Friday, August 16, 2002
Ripston, in Rare Move, Explains Lone Vote Against Judge’s Removal
By KENNETH OFGANG, Staff Writer/Appellate Courts
San Joaquin Superior Court Judge Michael E. Platt, ordered removed from office last week by the Commission on Judicial Performance, is a good judge who deserves to be censured but not removed for ethical lapses, the lone CJP member to vote against his removal said yesterday.
In a rare, perhaps unprecedented, dissenting opinion, Ramona Ripston said the commission should have given greater weight to the mitigating factors cited by three special masters who heard the evidence against Platt earlier this year. Platt, she said, was highly respected as a judge and former prosecutor but helped some friends, not for personal gain, but because he had a “rescuer” mentality.
Censure, she argued, would be a sufficient punishment.
“[I]t is not necessary to ruin the life of a dedicated jurist and public servant, as well as those of his wife and young children, in order for this Commission to perform its function properly,” Ripston wrote.
Ripston, the executive director of the ACLU of Southern California and a public member of the commission since 1998—she was appointed by then-Assembly Speaker Antonio Villaragoisa—issued her dissent one week after the state’s judicial watchdog voted 9-1 to remove Platt from the bench for ticket fixing and using improper influence.
The commission filed its decision without awaiting her dissent, she explained, as a result of an “inadvertent error.” But Ripston, who is married to Ninth U.S. Circuit Court of Appeals Judge Stephen Reinhardt, said dissents play an important part in the process and bemoaned the fact that her fellow commissioners did not have the opportunity to consider her written views before the formal decision was filed.
“Sometimes when fair and open-minded individuals have a chance to read what dissenters have written, dissents turn into majority opinions,” Ripston wrote. “It even happens in the United States Supreme Court on occasion. Surely we should allow for the operation of such a process on this Commission.”
Under the commission’s procedures, formal charges are considered in an evidentiary hearing before three special masters who submit findings to the commission.

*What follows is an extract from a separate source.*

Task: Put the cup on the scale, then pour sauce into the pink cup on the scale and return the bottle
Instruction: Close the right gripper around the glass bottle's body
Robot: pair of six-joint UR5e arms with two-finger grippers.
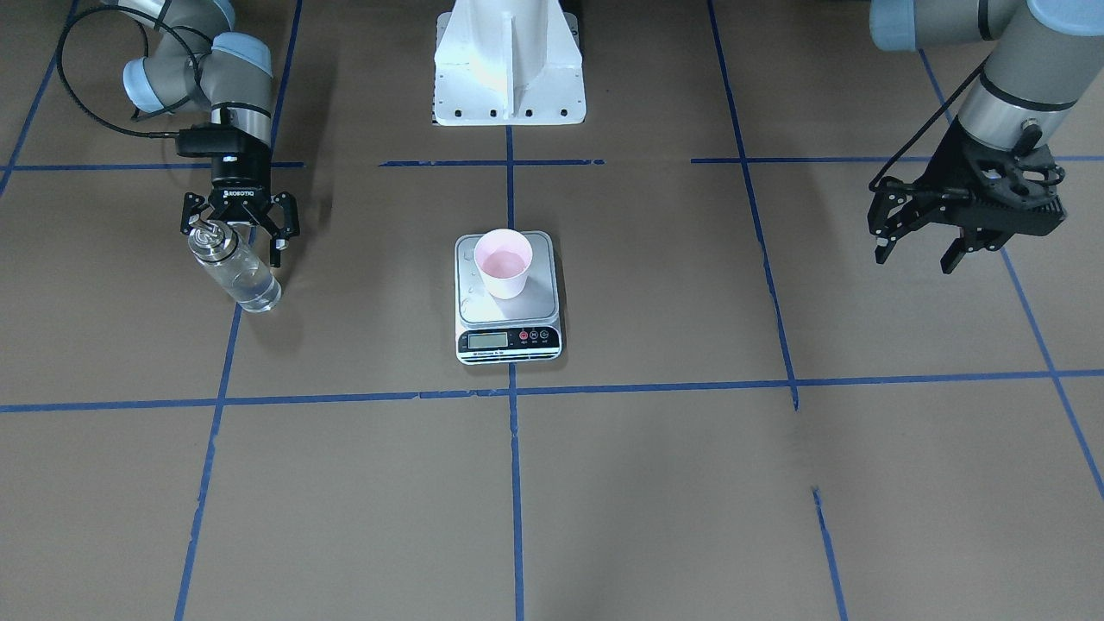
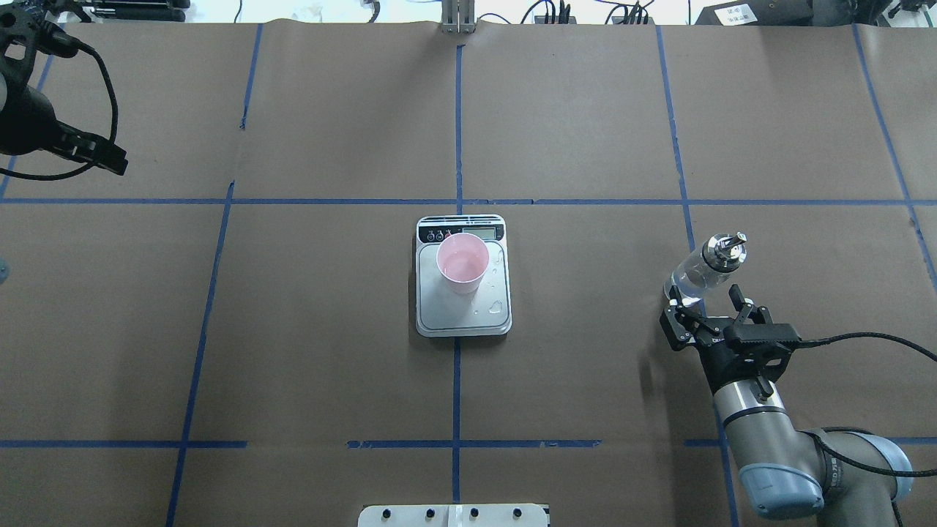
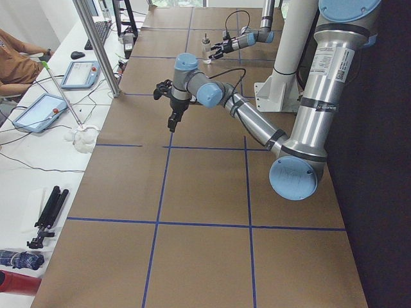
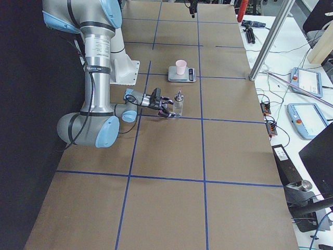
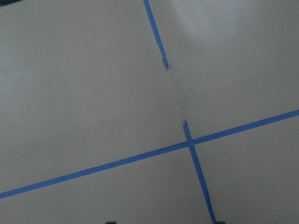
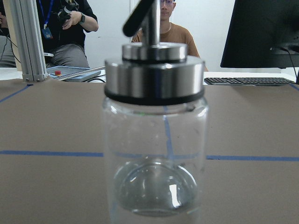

The full 11-member body—there is currently one vacancy—then meets to hear final arguments by lawyers representing the commission and the accused judge, and then deliberates.
A final decision is then filed, signed by the commission chair.

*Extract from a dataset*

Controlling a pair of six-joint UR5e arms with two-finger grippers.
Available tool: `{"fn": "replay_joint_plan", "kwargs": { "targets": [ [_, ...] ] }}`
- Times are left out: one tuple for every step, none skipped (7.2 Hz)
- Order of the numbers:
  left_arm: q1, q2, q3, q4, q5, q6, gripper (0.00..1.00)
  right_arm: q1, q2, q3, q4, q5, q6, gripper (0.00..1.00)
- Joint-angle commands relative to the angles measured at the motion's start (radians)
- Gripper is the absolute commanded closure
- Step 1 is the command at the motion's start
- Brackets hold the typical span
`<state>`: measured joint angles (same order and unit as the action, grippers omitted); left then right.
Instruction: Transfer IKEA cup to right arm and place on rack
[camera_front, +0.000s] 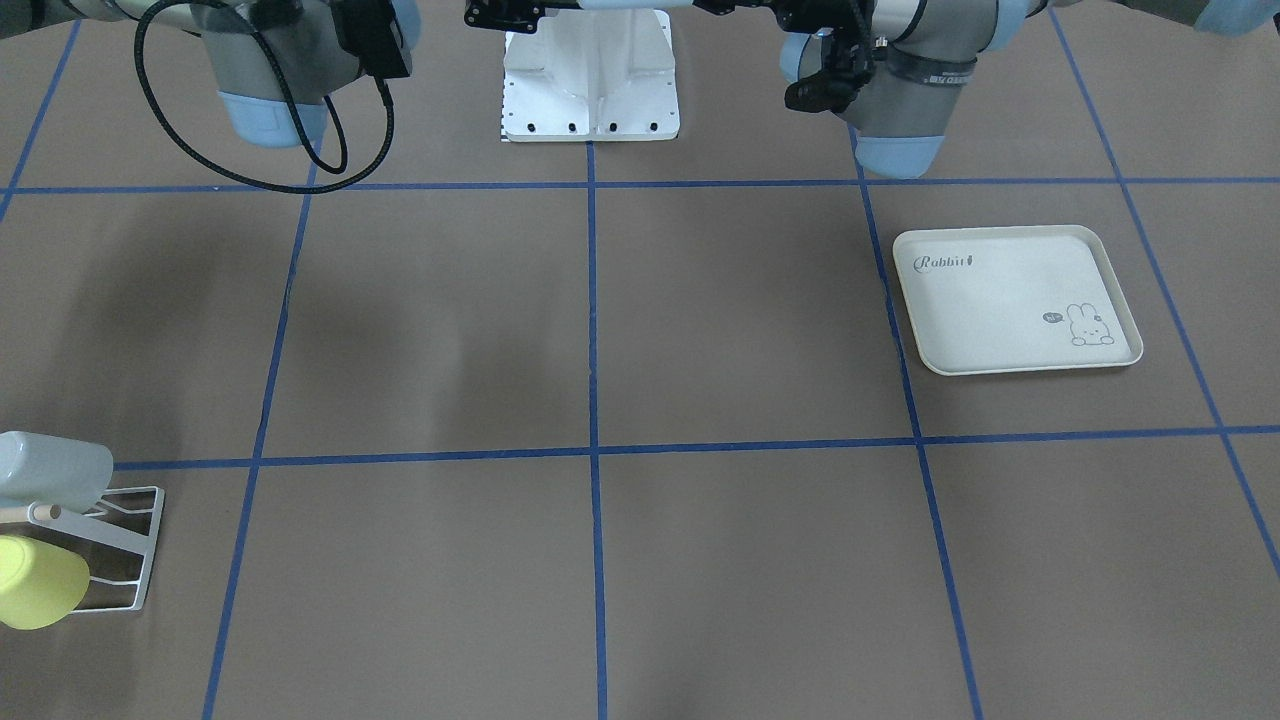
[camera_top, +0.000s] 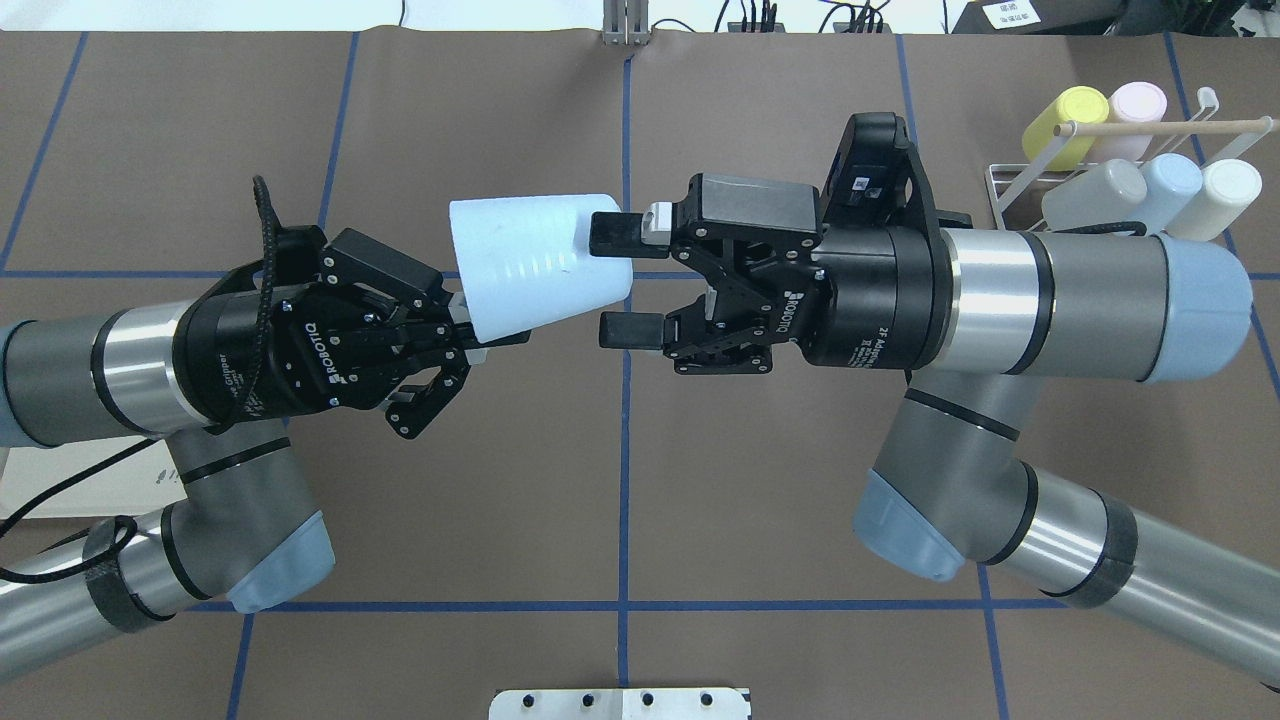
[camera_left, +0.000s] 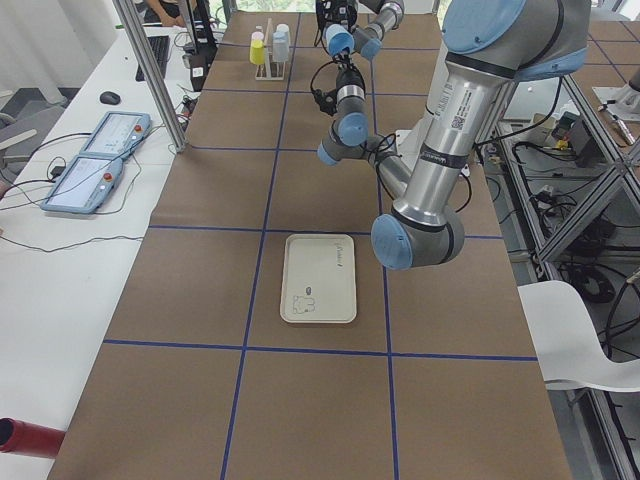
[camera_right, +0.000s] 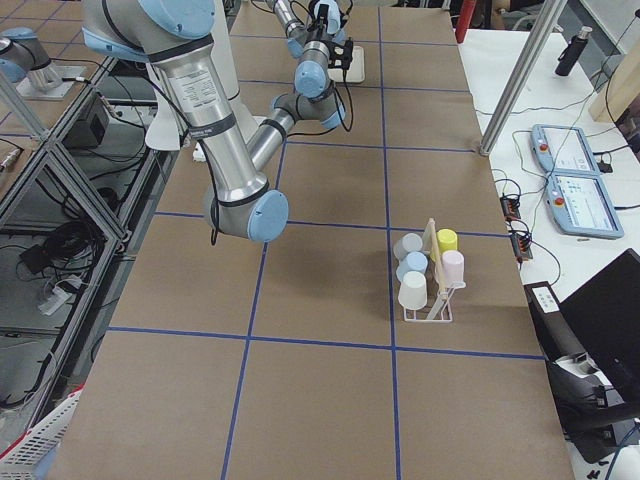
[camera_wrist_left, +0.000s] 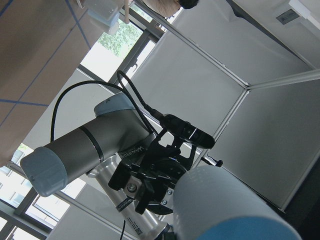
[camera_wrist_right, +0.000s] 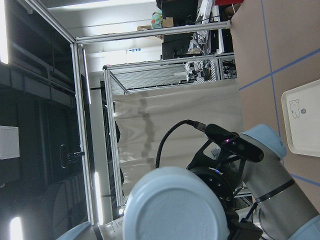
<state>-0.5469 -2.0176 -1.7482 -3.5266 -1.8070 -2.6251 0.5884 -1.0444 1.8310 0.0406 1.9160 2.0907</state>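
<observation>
The IKEA cup, pale blue-white, hangs on its side in mid-air over the table's middle. My left gripper is shut on its rim, at the wide end. From the other side my right gripper stands open around the cup's narrow base, one finger lying over the cup and the other just beside it. The right wrist view shows the round base close up. The white wire rack with its wooden dowel stands at the far right and carries several cups.
A cream rabbit-print tray lies flat on my left side of the table. The rack sits near the table's edge in the front-facing view. Blue tape lines cross the brown table cover. Monitors and cables lie beyond the table's far edge.
</observation>
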Motion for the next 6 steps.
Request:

Prior to 1999, the decision only reported the vote, along with a brief statement of what action the dissenters would have taken, without identifying how individual commissioners voted.
Since then, in accordance with a First District Court of Appeal decision, the commission has disclosed how each commission member voted, but Ripston is the first in that time to file a separate statement explaining her vote.
The commission said in last week’s decision that Platt, 53, disgraced the judiciary by engaging in a pattern of misconduct, then exacerbated his wrongdoing by telling the commission that he didn’t see his actions as improper at the time.
Platt admitted that he ordered dismissal of four traffic tickets, one of which was issued to a bailiff’s son and the others to a friend, the friend’s wife, and the friend’s niece.
The friend, identified by name in the commission’s notice of formal charges and in news reports but not in the decision or the dissent, is Eddie Guardado—a Minnesota Twins relief pitcher whose salaries for the years in which the tickets were issued were $850,000, $875,000, and $1.8 million, according to the website baseball-reference.com.
The commission also said Platt had improper contacts with other judges about cases involving friends.
The commission rejected Platt’s argument that because his actions were misguided attempts to help people that did not involve a quest for personal gain, a penalty short of removal was warranted. It noted that Platt was privately disciplined in 1997 for selling candy and raffle tickets for charity from the courtroom and chambers, even after he was told by two other judges that this was wrong.
But Ripston said the commission gave undue weight to the prior discipline and paid too little attention to the testimony of San Joaquin County officials and fellow judicial officers. She cited testimony that Platt was a good-hearted person whose devotion to others was largely shaped by his experiences in combat during the Vietnam War.
“I would,” Ripston said, “take into account…the fact that he demonstrated his courage when he volunteered to serve his country in Vietnam at a time when many others sought ways to avoid the dangers involved, and that he was wounded in battle as a result.”
The special masters, she noted, found that Platt had expressed remorse and “repeatedly and openly apologized to members of his community” for his actions, and had done so from the time he was informed of the commission’s investigation.
Also relevant, Ripston said, was his 15 years of public service, the high esteem in which he was held by the local legal community, and the fact that the incidents leading to his removal came shortly after he suffered a near-fatal heart attack.
Platt has the right to petition the state Supreme Court for review of the removal order, but cannot perform judicial duties pending the court’s ruling. If removed, he would be barred from practicing law without the high court’s consent.